Ruben Apresyan "From figurative to abstraction"
Read on the website Vestnik KavkazaIn Moscow, in the State Museum of the East, a personal exhibition of the Moscow artist Ruben Apresyan "From figurative to abstraction" has opened. The exposition features about 40 paintings and graphics. Ruben Apresyan's canvases are distinguished by an energetic expressive rhythm of lines, spots and relief strokes - brush strokes. The expressiveness of the master's painting is determined not so much by the plot as by the plastic. In his graphic works, the artist also pays great attention to the rhythm, texture and movement in the composition.
"The transitions from figurativeness to abstraction are so organic that they don't look like eclecticism. We see Ruben Apresyan as an artist. Now he works in a completely different way. When you get acquainted with his work, it all looks so natural, organic, one follows from the other," - says the curator of the exhibition Mlada Khomutova.

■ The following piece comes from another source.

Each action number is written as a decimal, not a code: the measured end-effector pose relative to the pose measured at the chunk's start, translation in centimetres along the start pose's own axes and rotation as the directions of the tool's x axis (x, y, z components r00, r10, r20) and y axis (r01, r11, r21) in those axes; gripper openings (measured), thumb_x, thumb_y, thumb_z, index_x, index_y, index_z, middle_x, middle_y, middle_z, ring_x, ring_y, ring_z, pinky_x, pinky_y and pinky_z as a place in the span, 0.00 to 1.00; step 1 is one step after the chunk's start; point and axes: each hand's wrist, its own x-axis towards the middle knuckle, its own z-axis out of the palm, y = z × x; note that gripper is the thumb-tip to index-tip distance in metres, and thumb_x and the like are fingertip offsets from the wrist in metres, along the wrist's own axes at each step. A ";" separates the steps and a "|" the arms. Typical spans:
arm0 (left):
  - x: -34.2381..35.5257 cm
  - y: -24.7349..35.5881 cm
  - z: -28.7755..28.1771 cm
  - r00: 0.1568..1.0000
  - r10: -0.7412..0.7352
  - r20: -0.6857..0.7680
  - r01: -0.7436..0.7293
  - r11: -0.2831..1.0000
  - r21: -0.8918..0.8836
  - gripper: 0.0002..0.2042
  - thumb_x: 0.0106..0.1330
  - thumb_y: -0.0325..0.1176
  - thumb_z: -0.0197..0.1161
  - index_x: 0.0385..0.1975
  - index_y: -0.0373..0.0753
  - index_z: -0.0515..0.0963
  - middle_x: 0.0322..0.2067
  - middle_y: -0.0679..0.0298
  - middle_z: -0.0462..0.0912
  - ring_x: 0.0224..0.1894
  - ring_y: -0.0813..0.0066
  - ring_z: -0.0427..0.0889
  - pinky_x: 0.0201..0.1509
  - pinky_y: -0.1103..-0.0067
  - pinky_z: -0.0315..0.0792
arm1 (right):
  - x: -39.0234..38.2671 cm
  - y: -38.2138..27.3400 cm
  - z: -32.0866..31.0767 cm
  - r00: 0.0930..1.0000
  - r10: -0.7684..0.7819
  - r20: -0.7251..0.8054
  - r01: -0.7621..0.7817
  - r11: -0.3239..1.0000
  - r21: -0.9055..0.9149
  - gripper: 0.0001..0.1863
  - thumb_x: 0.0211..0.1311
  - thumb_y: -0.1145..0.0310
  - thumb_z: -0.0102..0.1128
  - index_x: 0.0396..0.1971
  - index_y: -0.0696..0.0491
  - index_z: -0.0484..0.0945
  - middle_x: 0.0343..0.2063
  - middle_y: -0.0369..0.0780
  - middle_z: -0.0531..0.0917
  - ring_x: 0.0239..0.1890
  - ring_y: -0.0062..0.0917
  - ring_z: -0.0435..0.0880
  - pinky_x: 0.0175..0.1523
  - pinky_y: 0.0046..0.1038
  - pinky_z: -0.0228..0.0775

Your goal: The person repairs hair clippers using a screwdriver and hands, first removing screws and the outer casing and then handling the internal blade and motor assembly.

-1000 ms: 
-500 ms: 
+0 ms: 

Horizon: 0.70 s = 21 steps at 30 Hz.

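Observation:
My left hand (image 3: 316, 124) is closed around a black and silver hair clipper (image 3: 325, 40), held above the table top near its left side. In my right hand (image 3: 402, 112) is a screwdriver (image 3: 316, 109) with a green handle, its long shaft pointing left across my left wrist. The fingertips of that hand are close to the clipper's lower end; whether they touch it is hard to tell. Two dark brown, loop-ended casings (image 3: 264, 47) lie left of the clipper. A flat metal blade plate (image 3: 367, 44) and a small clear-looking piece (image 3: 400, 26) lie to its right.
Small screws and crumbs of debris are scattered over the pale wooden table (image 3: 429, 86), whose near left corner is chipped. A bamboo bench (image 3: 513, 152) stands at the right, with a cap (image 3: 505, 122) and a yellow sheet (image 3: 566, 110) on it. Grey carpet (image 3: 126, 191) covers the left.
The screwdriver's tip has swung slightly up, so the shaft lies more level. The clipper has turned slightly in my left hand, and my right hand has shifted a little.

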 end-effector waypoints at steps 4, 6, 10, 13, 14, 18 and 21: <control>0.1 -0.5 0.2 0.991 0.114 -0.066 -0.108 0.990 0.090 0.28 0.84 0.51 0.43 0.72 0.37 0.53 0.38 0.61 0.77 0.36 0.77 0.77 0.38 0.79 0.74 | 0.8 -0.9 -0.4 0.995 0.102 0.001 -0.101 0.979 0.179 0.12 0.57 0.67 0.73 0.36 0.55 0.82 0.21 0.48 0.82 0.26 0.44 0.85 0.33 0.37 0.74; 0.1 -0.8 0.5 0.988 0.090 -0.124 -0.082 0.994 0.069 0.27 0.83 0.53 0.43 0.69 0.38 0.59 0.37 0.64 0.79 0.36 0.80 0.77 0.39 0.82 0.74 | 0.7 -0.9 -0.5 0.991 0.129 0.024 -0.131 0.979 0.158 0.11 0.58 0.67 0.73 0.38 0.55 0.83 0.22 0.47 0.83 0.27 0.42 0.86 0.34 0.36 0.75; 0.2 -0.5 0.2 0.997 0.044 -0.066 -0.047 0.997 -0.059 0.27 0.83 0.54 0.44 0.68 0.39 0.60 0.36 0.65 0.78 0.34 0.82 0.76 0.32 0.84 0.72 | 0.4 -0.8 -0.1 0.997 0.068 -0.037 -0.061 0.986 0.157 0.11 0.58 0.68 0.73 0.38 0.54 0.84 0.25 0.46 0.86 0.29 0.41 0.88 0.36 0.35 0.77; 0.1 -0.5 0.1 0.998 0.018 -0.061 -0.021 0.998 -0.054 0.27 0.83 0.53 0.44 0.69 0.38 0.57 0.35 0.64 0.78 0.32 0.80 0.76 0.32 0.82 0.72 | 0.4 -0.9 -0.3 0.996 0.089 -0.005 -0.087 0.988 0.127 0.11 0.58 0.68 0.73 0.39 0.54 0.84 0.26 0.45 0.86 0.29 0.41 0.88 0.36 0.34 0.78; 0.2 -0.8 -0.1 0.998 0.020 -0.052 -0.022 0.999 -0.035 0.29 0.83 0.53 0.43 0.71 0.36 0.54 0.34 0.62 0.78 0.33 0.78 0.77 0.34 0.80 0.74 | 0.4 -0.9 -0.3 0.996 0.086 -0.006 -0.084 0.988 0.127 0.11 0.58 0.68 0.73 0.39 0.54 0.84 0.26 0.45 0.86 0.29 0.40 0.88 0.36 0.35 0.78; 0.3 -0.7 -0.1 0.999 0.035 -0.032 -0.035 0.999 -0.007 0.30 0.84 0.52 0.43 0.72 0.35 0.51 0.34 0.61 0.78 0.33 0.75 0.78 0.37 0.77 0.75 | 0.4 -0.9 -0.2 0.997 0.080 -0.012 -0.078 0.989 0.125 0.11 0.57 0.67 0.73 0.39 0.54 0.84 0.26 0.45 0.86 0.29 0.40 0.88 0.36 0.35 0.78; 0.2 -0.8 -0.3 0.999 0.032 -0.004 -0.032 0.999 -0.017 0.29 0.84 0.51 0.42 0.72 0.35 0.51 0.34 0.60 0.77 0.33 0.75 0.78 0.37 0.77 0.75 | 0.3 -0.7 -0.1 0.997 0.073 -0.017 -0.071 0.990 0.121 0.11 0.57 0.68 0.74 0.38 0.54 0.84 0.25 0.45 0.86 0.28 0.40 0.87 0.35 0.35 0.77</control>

"We have built the exposition in such a way that abstraction alternates with semi-abstraction or figurative painting. This does not interfere with the exposition at all. Magnificent works of the early period coexist with later works, with abstraction. He works quickly, in one breath, very expressive, because such a person emotional, but it is clear that there are many layers, a difficult thing to evaluate. There is a mood in every work, "said Khomutova.
"As many as eight works by Ruben Apresyan are kept in our funds, he was twice presented at group exhibitions, he presented his wonderful works to our museum. One of them, my beloved, his relatives, grandmothers, great-grandmothers, grandfathers, and even all in hats - this is so great! ", said Tatiana Metaksa, Advisor to the Director General of the Museum of the East.

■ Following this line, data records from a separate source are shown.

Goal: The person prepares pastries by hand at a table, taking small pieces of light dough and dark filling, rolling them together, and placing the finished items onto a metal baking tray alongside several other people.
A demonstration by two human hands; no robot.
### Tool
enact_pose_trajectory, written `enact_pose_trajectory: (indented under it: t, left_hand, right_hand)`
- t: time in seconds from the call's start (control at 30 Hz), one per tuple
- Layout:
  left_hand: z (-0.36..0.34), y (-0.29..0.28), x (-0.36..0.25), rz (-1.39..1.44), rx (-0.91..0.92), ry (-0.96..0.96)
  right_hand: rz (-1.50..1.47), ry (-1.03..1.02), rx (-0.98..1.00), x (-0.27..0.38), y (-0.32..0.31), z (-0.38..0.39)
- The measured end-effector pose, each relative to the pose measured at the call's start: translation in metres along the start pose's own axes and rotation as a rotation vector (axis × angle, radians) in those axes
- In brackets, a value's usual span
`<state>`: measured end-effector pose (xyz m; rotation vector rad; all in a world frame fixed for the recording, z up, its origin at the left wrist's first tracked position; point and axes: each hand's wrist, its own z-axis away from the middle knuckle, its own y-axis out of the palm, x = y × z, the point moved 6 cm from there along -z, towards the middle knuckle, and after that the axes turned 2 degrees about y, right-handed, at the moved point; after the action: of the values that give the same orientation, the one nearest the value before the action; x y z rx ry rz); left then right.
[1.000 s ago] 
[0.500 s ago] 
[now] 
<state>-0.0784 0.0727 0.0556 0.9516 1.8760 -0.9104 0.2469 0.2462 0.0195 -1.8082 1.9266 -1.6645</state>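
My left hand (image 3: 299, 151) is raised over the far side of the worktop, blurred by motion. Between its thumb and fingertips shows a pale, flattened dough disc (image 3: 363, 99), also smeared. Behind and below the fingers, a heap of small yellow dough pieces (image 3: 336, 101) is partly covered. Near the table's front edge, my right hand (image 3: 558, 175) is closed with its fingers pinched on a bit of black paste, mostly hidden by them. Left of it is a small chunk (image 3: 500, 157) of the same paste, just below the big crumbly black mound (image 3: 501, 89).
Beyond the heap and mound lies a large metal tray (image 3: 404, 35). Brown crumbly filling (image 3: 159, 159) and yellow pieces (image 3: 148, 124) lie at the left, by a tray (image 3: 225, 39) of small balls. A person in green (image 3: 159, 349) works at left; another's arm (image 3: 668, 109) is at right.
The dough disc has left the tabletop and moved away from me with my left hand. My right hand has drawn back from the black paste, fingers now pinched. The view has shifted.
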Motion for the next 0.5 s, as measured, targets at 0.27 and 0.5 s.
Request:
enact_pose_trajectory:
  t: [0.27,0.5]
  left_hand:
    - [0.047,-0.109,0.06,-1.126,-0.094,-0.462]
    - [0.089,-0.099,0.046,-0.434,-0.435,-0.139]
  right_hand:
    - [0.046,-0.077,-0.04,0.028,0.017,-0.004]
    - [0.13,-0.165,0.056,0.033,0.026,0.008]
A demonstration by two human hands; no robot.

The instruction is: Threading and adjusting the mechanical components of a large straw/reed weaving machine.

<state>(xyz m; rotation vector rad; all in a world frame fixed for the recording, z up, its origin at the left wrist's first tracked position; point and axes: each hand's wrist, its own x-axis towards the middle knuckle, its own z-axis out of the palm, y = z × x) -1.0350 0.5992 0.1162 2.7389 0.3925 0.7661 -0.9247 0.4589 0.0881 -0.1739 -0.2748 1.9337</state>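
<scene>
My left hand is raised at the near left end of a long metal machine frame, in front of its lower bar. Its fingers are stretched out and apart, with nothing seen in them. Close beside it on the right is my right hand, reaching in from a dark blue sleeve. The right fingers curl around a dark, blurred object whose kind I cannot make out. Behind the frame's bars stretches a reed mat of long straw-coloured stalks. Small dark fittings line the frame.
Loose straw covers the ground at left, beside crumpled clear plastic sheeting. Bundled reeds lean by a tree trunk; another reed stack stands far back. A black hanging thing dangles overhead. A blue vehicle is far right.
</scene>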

According to her, Ruben Apresyan traveled a lot in Austria, Slovenia, Germany, France, Armenia. "The brightest colors are a tribute to Armenia. Despite the fact that his path as an artist is winding, and if at the beginning his painting was more figurative, now it is very often an abstraction, but he is above all a master of color," says Metaxa.
Ruben Apresyan also told Vestnik Kavkaza about his work: “Gradually, developing in time, in life, in art, I went towards abstraction. This happened progressively, through some semi-abstract things. By the mid-1990s I had already become The exhibition presents motives associated with my impressions of Armenia, from the south of Europe, melted down in my mind. In these works there is such a fusion: Armenian art, and European modernity, and Russian avant-garde. All somehow combined in these works ".

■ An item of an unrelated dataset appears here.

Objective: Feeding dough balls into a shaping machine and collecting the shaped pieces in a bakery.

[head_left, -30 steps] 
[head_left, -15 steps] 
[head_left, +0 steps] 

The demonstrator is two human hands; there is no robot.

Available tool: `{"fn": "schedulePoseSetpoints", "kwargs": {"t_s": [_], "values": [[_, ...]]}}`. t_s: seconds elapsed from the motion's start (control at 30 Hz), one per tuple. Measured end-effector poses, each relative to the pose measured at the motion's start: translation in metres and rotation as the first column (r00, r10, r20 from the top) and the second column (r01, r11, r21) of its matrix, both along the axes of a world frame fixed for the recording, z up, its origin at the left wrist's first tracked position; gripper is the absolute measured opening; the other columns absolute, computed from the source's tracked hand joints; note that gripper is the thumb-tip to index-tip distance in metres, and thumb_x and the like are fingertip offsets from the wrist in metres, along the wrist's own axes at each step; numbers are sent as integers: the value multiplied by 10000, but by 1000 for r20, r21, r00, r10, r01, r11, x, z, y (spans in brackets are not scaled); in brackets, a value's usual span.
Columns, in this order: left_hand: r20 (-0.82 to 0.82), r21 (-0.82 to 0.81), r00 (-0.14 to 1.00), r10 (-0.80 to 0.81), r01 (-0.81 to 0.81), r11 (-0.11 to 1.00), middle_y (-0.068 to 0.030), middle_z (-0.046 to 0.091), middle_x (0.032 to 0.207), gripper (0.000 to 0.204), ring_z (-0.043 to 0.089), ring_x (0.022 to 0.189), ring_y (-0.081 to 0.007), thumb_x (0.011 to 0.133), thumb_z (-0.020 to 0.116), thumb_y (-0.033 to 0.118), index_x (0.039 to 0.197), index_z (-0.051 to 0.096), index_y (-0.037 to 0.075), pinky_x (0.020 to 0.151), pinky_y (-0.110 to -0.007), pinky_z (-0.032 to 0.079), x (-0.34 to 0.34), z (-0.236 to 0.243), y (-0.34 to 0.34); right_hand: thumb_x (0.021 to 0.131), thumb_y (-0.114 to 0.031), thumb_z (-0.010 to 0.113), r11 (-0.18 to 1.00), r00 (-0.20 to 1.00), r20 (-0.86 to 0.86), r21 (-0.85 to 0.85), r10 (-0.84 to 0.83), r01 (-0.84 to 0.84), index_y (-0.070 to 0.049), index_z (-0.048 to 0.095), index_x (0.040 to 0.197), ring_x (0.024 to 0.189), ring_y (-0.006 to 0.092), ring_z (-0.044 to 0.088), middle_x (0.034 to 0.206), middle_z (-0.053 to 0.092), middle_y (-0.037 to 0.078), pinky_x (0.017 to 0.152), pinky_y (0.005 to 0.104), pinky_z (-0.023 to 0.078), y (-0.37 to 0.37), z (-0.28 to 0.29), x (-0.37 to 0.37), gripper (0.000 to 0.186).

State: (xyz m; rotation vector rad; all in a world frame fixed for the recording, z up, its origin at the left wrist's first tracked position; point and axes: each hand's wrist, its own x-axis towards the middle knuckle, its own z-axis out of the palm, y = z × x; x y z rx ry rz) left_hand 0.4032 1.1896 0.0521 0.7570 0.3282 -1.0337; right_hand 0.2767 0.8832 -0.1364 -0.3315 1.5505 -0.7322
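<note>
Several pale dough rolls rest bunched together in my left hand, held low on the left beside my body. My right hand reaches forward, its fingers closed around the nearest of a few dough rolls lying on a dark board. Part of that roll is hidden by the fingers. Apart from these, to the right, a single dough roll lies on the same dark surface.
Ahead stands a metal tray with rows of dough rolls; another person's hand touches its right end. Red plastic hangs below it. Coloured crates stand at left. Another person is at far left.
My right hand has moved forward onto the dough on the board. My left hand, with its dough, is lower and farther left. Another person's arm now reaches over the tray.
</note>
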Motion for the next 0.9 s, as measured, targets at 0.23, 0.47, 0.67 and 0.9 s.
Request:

According to Ruben Apresyan, the graphics are not sketchy, they are autonomous, but they are naturally intertwined, linked with painting: “Now I have a completely different period, closer to minimalism. The bright, active color has gone away a little. The shades are somewhat different, not so bright, without contrasting bright colors. Painting has become more restrained. Maybe more European. The artist changes over time, over the years we all change. "
The exhibition "From Figurative to Abstraction" will run until November 4.